Say how many of the lines below include the word "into", and write nothing else.

Records from a data collection
= = = = =

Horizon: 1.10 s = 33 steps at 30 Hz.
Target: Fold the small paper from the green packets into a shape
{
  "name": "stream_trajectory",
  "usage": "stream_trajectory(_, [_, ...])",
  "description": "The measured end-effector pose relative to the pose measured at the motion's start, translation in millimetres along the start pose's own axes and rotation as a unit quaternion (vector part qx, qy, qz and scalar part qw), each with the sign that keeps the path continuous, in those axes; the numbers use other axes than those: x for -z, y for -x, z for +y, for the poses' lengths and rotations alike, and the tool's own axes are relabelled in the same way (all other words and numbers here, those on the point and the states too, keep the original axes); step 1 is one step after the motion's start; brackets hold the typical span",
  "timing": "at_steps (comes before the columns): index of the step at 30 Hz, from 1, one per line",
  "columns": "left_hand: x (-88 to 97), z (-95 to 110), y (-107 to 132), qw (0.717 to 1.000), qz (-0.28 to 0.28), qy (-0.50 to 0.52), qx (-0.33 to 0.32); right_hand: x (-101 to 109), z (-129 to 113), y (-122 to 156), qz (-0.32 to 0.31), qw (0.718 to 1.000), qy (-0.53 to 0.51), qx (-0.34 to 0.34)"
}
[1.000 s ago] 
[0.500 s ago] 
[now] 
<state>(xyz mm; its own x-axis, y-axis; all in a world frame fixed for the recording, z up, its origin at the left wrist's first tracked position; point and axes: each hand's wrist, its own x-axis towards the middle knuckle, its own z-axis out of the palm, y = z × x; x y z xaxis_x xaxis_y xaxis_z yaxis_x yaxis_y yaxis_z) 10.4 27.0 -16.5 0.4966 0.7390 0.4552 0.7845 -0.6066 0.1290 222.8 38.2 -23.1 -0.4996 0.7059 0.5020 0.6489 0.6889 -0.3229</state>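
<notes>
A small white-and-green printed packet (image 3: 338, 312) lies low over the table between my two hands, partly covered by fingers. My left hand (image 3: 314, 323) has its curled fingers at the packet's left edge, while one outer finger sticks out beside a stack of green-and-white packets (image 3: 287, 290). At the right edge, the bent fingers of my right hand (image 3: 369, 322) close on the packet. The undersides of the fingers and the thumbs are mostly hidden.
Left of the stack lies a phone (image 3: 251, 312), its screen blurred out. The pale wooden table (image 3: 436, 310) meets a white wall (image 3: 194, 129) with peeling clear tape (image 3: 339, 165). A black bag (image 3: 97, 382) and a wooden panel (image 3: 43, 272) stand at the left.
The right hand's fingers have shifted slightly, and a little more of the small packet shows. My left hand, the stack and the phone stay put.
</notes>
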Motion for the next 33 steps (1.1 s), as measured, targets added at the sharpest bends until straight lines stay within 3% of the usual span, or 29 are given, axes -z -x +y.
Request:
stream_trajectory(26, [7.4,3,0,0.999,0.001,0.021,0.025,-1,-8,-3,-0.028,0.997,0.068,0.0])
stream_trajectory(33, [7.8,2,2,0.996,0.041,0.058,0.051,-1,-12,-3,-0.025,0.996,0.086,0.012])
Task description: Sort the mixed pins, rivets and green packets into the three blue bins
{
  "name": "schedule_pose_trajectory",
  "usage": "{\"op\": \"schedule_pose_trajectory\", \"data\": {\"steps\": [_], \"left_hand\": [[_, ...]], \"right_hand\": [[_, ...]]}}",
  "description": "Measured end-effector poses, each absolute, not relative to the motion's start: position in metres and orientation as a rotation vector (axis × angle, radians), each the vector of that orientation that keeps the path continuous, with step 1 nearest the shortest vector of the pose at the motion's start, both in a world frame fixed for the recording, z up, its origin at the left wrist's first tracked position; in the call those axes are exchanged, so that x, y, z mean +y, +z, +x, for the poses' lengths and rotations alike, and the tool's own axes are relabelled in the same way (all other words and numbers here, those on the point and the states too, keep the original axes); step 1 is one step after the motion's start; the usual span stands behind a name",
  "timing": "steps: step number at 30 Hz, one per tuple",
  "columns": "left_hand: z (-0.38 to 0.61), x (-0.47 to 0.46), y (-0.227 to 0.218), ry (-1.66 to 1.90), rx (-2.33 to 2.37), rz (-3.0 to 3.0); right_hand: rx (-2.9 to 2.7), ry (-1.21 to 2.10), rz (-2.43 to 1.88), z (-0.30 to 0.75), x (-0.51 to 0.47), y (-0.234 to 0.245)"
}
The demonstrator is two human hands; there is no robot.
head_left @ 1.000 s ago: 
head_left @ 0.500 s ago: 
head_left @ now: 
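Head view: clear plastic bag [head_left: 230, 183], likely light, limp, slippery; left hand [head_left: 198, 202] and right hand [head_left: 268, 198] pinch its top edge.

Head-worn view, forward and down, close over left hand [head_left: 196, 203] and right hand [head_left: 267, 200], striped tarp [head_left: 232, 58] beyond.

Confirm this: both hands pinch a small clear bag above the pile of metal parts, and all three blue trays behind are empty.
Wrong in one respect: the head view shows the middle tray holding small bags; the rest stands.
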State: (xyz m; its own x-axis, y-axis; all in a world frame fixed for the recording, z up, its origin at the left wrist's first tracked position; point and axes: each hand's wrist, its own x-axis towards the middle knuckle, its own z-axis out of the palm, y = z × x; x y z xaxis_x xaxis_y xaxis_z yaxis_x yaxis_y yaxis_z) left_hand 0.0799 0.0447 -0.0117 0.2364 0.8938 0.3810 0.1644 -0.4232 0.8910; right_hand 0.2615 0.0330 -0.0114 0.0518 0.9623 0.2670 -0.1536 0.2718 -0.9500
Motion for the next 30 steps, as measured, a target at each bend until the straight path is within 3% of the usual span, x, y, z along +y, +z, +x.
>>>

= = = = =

** Your response **
2